Corporations are major players in both supporting and providing higher learning. Knowledgeable employees can capitalize on the learning opportunities offered through tuition aid, on-the-job learning, and the formal education and training employers sponsor.
 Tuition Aid Tuition aid occurs an acknowledged and valued benefit of employment at many corporations. During their own training programs, on-site and via distance technologies, corporations also build the knowledge and skills of their workforce. Most employers enlarge those educational programs even further through partnership and collaboration with higher education institutions. Sensible employees can benefit from their employers' interest in education and build their own skills and knowledge.
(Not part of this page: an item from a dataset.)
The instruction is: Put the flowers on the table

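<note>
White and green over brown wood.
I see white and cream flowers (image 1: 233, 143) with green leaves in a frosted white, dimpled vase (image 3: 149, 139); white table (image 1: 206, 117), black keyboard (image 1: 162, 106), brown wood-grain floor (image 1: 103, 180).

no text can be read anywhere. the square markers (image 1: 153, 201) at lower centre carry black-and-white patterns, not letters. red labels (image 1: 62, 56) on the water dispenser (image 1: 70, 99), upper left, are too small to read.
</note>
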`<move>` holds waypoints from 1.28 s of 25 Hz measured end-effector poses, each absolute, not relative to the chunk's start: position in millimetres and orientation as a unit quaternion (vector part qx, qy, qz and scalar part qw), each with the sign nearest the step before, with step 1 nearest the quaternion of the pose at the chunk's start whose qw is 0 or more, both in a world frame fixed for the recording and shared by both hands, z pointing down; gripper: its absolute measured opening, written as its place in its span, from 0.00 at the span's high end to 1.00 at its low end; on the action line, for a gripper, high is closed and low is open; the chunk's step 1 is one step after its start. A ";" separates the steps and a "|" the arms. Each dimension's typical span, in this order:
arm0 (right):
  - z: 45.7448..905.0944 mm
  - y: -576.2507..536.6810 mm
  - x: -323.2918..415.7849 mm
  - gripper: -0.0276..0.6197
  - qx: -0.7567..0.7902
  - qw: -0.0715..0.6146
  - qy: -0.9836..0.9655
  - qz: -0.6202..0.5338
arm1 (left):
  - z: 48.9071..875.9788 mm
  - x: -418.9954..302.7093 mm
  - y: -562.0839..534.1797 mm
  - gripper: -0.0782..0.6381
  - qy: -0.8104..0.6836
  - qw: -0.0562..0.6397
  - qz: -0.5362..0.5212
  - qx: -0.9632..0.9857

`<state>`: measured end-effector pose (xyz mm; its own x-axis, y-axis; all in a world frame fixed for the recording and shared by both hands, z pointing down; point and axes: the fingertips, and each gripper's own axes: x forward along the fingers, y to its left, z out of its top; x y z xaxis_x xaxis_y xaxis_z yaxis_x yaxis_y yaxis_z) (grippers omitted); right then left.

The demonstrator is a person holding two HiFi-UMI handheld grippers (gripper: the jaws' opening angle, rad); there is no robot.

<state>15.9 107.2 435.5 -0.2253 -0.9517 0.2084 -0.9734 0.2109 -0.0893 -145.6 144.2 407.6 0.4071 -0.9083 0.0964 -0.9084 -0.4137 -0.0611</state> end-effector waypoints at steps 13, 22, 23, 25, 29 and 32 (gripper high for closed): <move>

Lots of employers encourage continued education by supporting their employees' advanced study at colleges and universities.
Tuition aid policies, like any other employee benefit, vary in what they cover, how much they pay for, and when they pay. Although some generous employers pay 100 percent of tuition and fees, others cover tuition but not application fees or other student fees associated with campus life. Also employers can limit the amount paid based on the grades earned, using a payment scale keyed to the grade. They are able to choose to set a dollar limit for each employee based on the calendar or fiscal year. Employers may also vary as to when they will pay the agreed-upon tuition. Some prefer to pay tuition in advance and deal directly with you, the employee. Others send a tuition voucher directly to the institution where you are enrolled, and all the fiscal transactions will occur between the employer and the educational institution. And others compensate your costs after your course is completed, thus requiring you to fund the initial program costs.
Employers usually set programmatic limits on what they will support. Many support colleges and universities that are regionally accredited. Some also support institutions with other specialized accreditation, such as the Distance Education and Training Council or recognition by the American Council on Education.
Legal issues commonly also affect corporate tuition aid policies. On occasion, the law defines tuition aid as a benefit free of tax implications only when the advanced education is job-related. Then some of the employers support only programs identified as job-related, a concept that is sometimes difficult to define. For an employee accounting courses of the accounting department are clearly job-related, but the question of whether liberal arts courses are job-related is more ambiguous, and tuition reimbursement policies vary widely. Sometimes, tuition aid may be defined as additional income and is treated as taxable.